俺がいくら電話してもメールを送っても全く返事が返ってこない。
徳井「どうしたんやろ?」
俺は気になって、朔良と一番仲のいい友達の野波さんに聞いてみた。
野波「朔良なら実家に帰ってますよ」
徳井「えっ、そうなん?」
俺は少しホッとした。
徳井「けどなんで?」
野波「………。」
少し間があった。
野波「三日前に朔良のお母さん…
亡くなったんです」
徳井「え……」
野波「それで朔良ショックから立ち直れないんだと思います。あたしも何度か連絡取ってみたんですけど、全然取れなくて…」
徳井「そうやったんか…」
俺は野波さんに礼を言い、マンションへと帰った。帰り道俺はずっと朔良の事を考えていた。

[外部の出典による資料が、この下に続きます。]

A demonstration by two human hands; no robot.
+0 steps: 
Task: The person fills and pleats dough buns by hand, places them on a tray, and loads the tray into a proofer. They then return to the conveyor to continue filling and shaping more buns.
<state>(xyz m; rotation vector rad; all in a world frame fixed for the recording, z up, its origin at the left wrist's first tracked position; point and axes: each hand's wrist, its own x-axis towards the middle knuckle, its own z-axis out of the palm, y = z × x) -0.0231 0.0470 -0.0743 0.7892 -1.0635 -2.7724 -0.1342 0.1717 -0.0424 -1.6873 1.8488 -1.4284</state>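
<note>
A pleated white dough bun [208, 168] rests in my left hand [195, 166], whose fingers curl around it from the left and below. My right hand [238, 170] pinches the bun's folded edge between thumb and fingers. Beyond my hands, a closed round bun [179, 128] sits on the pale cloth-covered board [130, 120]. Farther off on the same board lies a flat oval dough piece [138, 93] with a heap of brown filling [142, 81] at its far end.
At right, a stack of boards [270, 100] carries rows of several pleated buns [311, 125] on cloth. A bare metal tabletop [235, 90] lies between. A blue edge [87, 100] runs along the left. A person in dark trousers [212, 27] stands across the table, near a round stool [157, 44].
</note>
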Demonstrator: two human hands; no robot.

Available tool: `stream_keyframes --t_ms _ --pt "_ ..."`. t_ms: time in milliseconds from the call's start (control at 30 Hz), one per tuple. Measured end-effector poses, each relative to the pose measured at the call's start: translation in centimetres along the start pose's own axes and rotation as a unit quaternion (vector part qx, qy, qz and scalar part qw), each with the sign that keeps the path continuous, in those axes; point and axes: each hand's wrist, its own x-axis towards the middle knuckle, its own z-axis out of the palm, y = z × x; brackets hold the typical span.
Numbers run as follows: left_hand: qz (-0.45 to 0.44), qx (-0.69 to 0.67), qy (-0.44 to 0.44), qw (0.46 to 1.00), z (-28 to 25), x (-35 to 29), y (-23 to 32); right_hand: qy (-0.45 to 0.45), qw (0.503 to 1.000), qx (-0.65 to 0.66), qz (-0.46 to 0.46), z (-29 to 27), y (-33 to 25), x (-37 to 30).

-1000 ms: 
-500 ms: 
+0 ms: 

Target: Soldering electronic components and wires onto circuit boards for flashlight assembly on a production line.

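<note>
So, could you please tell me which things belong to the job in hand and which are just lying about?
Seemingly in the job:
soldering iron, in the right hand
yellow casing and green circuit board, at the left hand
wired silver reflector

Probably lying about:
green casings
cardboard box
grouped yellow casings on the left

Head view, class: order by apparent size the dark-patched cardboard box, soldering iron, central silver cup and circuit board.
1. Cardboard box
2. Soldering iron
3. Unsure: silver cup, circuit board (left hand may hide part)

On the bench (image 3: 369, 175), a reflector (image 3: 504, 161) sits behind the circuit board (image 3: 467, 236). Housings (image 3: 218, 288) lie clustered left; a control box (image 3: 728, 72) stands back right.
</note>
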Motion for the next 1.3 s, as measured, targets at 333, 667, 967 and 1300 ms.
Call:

お母さんが亡くなった……それはかなりの打撃だっただろう。
(“朔良を支えてやりたい…”)
俺は心の中でそう思った。
それと同時に俺は朔良に電話をかけていた。
プルルル… プルルル… プルルル…
何度もケータイを鳴らす。が、出ない。
プルルル… プルルル… プ…
朔良「……もしもし?」
繋がった!!
徳井「あっ、もしもし?俺やけど…」
朔良「義実ちゃん?
ゴメン。電話出れんくて…」
徳井「気にせんでえぇで★」
朔良「………。」
徳井「………。
朔良?」
朔良「ん?」
徳井「大丈夫か?」
朔良「………。」
返事はなかった。
ただ確かなのは、電話の向こうで泣いているということだった。
朔良「………会いたいな」
徳井「え?」
朔良「今から会えん?」
珍しく朔良から誘われた。
徳井「ほな今から迎えに行くから。家で待っとき?」
俺はソファに脱ぎ捨てていた上着を手に取り玄関のドアを開けた。
徳井「……………えっ!!?」
玄関を出ると、朔良が立っていた。
徳井「ど、どうしたんッ?!!」
朔良「ビックリした?ちょっと驚かしたろ思うて(笑)」
朔良はそう言いながら笑っていた。だがその笑顔は本当の笑顔ではないことぐらい、俺でも分かった。